-- How to complete this task --
Taking each line of the material in turn, count those with the string "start" and answer with the count alone.

-- Data below --
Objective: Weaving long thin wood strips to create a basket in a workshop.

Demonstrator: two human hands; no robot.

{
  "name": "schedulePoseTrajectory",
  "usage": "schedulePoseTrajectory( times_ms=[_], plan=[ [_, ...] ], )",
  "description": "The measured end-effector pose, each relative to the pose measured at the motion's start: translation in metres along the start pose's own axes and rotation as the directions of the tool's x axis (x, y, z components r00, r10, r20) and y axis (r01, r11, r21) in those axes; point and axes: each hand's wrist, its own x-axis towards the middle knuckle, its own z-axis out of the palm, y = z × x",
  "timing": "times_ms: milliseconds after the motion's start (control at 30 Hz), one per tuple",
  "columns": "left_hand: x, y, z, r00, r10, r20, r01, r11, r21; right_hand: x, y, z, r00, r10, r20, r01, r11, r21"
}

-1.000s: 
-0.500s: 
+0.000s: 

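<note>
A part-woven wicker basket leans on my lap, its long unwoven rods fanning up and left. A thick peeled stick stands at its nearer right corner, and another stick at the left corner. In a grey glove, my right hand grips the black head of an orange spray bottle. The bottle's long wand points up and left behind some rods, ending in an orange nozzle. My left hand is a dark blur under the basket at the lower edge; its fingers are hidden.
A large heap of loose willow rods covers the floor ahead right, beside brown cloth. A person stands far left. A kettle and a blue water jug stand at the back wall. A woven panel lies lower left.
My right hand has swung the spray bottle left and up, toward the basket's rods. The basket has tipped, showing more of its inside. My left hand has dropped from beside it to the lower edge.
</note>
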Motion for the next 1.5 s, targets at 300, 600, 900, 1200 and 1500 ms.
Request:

-- Answer to this problem --
2